Last modified: Jun 16, 2025 By Alexander Williams
Install Cython for C Extensions in Python
Cython is a powerful tool for optimizing Python code. It compiles Python to C for faster execution. This guide covers installation and basic usage.
What is Cython?
Cython is a superset of Python. It allows writing C extensions for Python. This boosts performance significantly for CPU-bound tasks.

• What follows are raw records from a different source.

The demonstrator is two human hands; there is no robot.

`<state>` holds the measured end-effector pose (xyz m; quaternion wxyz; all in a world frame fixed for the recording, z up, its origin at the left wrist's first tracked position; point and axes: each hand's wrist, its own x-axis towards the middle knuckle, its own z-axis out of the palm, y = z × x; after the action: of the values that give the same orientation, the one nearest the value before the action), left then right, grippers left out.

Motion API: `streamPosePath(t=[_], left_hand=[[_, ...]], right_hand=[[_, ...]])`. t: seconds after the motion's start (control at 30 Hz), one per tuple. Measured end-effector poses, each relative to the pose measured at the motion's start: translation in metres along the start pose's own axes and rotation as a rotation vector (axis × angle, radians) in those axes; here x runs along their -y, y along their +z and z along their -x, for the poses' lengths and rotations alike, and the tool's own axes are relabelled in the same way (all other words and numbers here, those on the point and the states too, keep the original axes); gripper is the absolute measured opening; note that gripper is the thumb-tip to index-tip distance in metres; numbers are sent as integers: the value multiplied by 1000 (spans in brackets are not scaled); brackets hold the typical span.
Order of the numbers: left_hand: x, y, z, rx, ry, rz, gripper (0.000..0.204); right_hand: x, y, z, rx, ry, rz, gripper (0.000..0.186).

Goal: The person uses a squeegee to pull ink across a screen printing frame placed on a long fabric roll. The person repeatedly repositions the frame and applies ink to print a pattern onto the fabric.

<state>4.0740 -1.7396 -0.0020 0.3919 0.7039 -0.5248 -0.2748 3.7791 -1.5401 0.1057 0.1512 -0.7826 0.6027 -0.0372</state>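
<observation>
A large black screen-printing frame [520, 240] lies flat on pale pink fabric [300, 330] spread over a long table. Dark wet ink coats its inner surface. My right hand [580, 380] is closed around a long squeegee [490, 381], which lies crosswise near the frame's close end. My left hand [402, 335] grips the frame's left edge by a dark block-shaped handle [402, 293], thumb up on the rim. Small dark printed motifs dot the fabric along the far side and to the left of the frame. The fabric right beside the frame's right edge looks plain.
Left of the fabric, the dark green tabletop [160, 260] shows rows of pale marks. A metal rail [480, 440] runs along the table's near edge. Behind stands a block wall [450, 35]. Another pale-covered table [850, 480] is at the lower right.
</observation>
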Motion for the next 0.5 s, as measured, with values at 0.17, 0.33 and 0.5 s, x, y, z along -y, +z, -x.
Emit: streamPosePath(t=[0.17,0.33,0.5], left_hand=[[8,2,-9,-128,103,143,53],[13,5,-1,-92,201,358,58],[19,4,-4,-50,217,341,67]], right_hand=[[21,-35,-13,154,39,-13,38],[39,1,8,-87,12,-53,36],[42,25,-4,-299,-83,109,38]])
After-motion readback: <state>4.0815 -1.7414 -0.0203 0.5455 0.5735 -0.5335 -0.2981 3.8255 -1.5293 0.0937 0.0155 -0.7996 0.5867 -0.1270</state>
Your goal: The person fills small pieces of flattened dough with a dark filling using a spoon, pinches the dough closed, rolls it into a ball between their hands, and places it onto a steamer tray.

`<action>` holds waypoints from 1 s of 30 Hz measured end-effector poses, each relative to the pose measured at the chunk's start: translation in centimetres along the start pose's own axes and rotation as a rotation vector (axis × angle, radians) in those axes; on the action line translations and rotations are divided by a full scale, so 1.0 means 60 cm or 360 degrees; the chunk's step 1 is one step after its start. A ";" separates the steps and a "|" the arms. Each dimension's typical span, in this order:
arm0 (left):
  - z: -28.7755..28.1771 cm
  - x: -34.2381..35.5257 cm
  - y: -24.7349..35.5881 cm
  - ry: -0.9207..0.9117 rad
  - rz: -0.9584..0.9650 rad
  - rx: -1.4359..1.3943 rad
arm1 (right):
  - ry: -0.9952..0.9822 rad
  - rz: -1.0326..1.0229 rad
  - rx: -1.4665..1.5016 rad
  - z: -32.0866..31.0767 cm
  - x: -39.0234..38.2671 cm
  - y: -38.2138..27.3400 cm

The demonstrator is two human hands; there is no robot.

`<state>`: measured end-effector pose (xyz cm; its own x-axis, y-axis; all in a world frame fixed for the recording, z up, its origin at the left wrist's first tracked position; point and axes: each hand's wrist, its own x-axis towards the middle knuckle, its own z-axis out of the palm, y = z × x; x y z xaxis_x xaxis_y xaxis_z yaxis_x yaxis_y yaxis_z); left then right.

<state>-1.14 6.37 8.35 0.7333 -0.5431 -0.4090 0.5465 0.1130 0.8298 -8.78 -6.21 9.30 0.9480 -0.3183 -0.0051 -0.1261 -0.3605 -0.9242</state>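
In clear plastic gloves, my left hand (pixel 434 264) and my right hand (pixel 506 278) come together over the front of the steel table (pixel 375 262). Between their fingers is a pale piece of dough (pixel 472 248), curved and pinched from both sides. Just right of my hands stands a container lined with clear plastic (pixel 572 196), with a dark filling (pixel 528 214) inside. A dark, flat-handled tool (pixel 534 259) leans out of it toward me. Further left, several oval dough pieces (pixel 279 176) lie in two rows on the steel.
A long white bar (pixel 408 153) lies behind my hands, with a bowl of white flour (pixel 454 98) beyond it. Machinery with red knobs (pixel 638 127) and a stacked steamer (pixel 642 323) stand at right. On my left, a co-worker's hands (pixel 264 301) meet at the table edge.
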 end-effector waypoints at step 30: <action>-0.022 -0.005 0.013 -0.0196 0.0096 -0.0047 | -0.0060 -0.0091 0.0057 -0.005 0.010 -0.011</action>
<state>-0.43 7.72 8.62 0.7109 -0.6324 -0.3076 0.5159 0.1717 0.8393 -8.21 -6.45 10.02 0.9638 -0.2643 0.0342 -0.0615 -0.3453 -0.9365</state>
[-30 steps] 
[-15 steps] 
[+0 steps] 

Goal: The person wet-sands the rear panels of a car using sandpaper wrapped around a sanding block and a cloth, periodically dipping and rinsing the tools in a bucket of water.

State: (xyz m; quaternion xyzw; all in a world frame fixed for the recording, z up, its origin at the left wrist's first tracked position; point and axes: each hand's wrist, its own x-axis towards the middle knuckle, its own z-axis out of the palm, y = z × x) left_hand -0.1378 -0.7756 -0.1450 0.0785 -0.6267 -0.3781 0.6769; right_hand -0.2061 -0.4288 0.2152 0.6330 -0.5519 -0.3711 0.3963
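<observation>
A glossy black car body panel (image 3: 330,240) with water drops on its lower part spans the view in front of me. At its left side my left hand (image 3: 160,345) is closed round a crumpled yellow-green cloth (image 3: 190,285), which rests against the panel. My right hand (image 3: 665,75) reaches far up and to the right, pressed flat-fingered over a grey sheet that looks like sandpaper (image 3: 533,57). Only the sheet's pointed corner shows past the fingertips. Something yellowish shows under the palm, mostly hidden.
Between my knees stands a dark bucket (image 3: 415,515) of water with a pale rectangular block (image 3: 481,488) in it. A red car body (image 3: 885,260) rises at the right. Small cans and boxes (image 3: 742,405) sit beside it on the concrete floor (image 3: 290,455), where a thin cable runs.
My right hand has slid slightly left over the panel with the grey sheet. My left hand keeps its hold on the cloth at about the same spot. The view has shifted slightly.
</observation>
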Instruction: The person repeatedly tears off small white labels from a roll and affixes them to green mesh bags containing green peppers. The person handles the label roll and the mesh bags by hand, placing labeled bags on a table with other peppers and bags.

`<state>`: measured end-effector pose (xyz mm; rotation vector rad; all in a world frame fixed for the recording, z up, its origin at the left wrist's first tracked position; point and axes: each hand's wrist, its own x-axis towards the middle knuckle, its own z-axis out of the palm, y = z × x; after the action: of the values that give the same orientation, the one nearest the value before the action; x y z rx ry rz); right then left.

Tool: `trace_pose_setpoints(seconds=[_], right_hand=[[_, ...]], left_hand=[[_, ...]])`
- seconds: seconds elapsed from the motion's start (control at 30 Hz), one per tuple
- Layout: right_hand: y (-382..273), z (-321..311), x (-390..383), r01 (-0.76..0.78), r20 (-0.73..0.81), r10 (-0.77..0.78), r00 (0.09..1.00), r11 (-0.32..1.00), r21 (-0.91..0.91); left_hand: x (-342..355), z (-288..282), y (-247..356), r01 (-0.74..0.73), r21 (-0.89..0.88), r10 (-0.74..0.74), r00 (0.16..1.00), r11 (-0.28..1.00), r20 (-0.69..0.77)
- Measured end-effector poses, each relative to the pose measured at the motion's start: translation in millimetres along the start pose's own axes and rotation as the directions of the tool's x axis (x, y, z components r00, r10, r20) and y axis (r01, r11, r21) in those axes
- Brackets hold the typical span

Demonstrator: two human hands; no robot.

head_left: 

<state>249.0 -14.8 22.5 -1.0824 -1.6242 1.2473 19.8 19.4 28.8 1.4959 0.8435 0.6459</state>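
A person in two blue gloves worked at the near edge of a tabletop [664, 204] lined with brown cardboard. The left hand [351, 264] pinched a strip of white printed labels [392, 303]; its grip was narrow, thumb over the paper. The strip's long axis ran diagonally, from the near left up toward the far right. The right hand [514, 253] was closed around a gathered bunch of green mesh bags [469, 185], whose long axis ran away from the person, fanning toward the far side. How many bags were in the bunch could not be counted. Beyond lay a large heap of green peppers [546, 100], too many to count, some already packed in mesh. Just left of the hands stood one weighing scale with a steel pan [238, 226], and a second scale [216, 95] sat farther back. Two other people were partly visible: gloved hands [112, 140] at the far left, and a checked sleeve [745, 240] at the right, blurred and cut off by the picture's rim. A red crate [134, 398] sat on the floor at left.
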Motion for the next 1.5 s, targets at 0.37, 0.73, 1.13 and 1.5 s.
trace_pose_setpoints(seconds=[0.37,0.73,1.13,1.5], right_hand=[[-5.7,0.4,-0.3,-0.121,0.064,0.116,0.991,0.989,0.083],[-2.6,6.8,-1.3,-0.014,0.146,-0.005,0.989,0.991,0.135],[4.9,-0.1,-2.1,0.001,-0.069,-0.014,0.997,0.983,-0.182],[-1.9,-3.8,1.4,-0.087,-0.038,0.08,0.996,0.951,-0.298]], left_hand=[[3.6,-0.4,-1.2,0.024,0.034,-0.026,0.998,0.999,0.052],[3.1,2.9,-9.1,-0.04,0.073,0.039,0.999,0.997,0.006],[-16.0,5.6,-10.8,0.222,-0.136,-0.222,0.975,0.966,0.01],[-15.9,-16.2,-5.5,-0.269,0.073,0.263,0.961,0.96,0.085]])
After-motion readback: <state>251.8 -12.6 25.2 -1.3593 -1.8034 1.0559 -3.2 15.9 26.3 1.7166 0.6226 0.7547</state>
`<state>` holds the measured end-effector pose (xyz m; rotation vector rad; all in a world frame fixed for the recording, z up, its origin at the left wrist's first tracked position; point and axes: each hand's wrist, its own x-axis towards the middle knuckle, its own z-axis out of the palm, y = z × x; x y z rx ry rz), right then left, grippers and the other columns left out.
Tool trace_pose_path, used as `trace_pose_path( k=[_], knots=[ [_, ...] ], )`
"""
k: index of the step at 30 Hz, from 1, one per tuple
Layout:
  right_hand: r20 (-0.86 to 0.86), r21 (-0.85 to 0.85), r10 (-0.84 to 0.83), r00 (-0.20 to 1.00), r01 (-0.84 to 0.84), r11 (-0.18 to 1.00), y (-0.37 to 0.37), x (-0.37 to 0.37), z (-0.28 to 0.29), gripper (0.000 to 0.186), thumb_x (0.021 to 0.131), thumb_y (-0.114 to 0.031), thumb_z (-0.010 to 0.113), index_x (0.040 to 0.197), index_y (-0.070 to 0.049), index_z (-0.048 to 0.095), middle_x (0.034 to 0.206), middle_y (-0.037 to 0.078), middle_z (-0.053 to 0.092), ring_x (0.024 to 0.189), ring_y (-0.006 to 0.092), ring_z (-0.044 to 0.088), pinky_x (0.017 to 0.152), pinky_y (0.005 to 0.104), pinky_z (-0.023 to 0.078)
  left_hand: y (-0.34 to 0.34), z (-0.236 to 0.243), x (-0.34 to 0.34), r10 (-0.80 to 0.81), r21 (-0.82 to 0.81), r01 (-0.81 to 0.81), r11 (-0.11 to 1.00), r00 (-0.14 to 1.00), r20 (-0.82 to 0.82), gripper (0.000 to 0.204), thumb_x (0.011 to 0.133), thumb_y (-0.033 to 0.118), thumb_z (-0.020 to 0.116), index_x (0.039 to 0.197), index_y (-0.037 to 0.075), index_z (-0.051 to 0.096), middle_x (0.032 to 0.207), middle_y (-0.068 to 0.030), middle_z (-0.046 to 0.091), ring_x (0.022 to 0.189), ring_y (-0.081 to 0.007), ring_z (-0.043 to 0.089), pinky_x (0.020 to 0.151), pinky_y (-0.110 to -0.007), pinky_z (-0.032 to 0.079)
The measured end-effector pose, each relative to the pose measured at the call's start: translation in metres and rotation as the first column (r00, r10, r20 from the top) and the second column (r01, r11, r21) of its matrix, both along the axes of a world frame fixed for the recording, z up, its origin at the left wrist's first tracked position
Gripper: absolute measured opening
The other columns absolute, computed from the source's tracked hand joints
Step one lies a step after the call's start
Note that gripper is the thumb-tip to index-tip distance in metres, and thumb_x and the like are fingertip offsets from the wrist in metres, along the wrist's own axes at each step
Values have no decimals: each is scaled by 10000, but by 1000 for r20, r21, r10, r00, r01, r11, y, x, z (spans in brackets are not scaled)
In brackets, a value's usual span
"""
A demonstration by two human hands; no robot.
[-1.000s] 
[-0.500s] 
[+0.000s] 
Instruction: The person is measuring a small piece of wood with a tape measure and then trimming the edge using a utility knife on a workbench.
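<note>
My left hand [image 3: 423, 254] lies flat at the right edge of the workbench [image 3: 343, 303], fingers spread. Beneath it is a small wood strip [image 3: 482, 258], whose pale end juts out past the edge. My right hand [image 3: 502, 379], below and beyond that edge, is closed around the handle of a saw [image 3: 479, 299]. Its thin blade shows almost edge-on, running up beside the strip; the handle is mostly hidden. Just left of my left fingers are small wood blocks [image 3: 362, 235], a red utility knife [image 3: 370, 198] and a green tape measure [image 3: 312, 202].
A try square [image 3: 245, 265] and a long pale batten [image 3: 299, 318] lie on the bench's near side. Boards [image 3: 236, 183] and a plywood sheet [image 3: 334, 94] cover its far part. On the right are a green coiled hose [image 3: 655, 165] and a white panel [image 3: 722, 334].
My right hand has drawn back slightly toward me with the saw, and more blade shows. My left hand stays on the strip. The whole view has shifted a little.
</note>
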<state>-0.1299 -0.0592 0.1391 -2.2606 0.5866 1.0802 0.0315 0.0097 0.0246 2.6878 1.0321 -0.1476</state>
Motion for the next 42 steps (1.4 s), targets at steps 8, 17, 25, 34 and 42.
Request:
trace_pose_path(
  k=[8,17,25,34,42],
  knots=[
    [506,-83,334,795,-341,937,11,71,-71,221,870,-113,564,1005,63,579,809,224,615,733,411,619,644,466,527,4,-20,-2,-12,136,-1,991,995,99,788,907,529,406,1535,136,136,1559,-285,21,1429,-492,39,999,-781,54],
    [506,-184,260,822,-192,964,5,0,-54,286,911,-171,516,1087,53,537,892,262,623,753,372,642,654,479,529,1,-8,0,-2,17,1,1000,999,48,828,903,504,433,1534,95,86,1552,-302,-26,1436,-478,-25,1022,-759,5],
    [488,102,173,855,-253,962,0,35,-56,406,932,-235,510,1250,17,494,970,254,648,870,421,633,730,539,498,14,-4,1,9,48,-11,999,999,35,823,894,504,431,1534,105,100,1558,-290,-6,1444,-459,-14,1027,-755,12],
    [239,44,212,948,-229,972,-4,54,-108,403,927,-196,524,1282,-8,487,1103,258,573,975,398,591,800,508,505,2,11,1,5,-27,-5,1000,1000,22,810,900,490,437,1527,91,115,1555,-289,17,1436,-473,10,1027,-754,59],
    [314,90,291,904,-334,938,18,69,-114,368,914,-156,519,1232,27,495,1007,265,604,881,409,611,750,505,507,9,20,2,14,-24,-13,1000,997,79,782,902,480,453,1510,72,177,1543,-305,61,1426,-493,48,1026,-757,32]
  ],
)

Unlike pure Python, Cython code gets compiled. The result is a faster executable. It's great for numerical computing and heavy computations.
Prerequisites
Before installing Cython, ensure you have:
- Python 3.6 or higher
- pip package manager
- C compiler (GCC, Clang, or MSVC)
Check your Python version with python --version
. For pip, use pip --version
.
Install Cython
The easiest way to install Cython is via pip. Run this command:
pip install cython
For a system-wide installation, use:
sudo pip install cython
Verify the installation with:
cython --version
Install Build Dependencies
Cython requires a C compiler. On Linux, install build-essential:
sudo apt-get install build-essential
On macOS, install Xcode Command Line Tools:
xcode-select --install
For Windows, install Visual Studio Build Tools. Ensure C++ workload is selected.
Create a Simple Cython Extension
Let's create a basic Cython module. First, make a .pyx
file:
# example.pyx
def say_hello(name):
return f"Hello, {name}!"
Create a setup.py to build the extension:
from setuptools import setup
from Cython.Build import cythonize
setup(
ext_modules=cythonize("example.pyx")
)
Build the extension with:
python setup.py build_ext --inplace
Test the Cython Module
After building, import the module in Python:
import example
print(example.say_hello("World"))
The output should be:
Hello, World!
Performance Comparison
Cython shines in performance-critical code. Compare this Fibonacci implementation:
# fib.pyx
def fib(n):
a, b = 0, 1
for _ in range(n):
a, b = b, a + b
return a
The Cython version runs significantly faster than pure Python for large n.
Type Annotations for Speed
Cython supports static typing for extra speed. Add type annotations like this:
# fast_fib.pyx
def fib(int n):
cdef int a = 0, b = 1, i
for i in range(n):
a, b = b, a + b
return a
This version can be 100x faster than Python.
Integrating with Other Tools
Cython works well with other Python libraries. For numerical work, pair it with PyMC or JAX.
For machine learning, consider PyCaret alongside Cython optimizations.
Common Issues
If you get compiler errors:
- Check your C compiler is installed
- Verify Python headers are available
- Ensure consistent Python environments
For missing Python.h, install python-dev:
sudo apt-get install python3-dev
Conclusion
Cython is a powerful tool for Python performance. It's easy to install and use. Start with simple extensions, then add types for maximum speed.
Remember to profile before optimizing. Not all code benefits from Cython. Focus on bottlenecks for best results.